The Importance of Authenticity in the Anointing

The Apostle Paul knew where the Lord was leading him and why, so he went on to Jerusalem regardless of many prophetic warnings. In the OT the 50 prophets in training knew that God was going to take Elijah up that day, but Elisha dogged Elijah’s footsteps and received his mantle and a double portion because he was spiritual enough to see Elijah ascend, and because the prophet had been his spiritual father. (That’s why he called “My Father, My Father!” as Elijah left him.)

A little knowledge can be dangerous. Some prophecies are from prophetic “schools” and so are learning to exercise the spiritual gift of prophecy. However, they are not ministry gifts: people who don’t just have the gift of prophecy but are gifts to the church (Ephesians 4:11)

A prophecy ought to confirm what the Lord is already saying to your heart by His Spirit. Some people who speak things over others lack a sense of self-worth and authority over others projects power over those who lack a sense of direction. No directive ought to overrule the personal guidance of the Holy Spirit in the life of a Christian.

Twenty years ago many women claimed to be prophetesses but were just strong in their own spirits and spoke what less experienced women wished to hear. It’s possible to sit under a genuine prophetic ministry and then prophesy for a time afterwards. But being under someone’s prophetic ‘umbrella’ is not the same as having that gift yourself. And when it lifts you can feel a bit lost spiritually.

Three examples:

Example #1. Whenever I came home from developing countries where the Lord was moving in great power, I continued to do so in the anointing for a week or two in our church and then it would lift.

Example #2. After transcribing an audio tape on the life and ministry of the prophet Roger Teale, the anointing that was on him came upon me and I prophesied over most of the members of two churches. This came because Roger Teale’s thick dialect was from Yorkshire in the north of England and if the article in my magazine was to be accurate, I had to rewind the tape endlessly. In doing so, I ‘picked up’ his prophetic anointing. I realized that I could have continued in that anointing but felt that I would be ‘hitchhiking’. I had learned from Pastor Clark Taylor how to do so, but I was first and foremost a teacher, and so chose to let the prophetic anointing lift from me.
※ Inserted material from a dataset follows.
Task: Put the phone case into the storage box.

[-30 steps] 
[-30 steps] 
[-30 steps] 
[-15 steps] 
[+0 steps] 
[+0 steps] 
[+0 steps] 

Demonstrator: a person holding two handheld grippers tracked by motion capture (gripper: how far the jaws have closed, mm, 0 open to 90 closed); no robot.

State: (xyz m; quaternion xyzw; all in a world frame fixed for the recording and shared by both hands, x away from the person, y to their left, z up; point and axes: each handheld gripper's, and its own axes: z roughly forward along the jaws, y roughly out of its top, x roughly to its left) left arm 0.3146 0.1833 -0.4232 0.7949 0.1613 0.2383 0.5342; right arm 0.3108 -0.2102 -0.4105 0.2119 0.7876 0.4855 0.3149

Example #3. While preaching in a small hamlet in the south of Cornwall years ago, I became aware that the message I was preaching lacked the power anointing. Then a thought came to me: Imitate Clark Taylor. Having been Clark’s assistant pastor for a year back in the late 1970s, I was privileged to receive a measure of the power anointing that was on his life. I had unconsciously picked up the way that he moved in the Spirit (though I had not done so consciously). Clark being a “larger than life” character, many of his ministers preached a bit — some a lot –like he did.

So, I began to move the way that he did and spoke a bit like him — and as soon as I did the power anointing layered under my own mantle flowed freely! The atmosphere of the meeting changed and a number of people were impacted by the touch of the Holy Spirit. A longtime friend of ours approached me after the close of the meeting and asked: “What just took place, Peter — that wasn’t you!” I agreed with her and explained what had brought about the change. That’s the only time I’ve copied Clark Taylor’s way of moving in the anointing, but if led again by the Lord to do so, I would not hesitate. Remember that first touch of Elijah’s mantle on Elisha’s shoulders? It was enough for Elisha to “burn all his bridges” (so to speak) and set off after Elijah. “What did I do?” Elijah asked, rather innocuously.

Change back from evangelist to pastor and prophet to teacher was a bit like the fictional Superman becoming Clark Kent again. I knew a man who had a kind of breakdown more than a year after ministering in the church of a powerfully anointed minister, and the last I heard of him was that he was in a sorry state. I hope that he later resumed his authentic life as an excellent evangelist.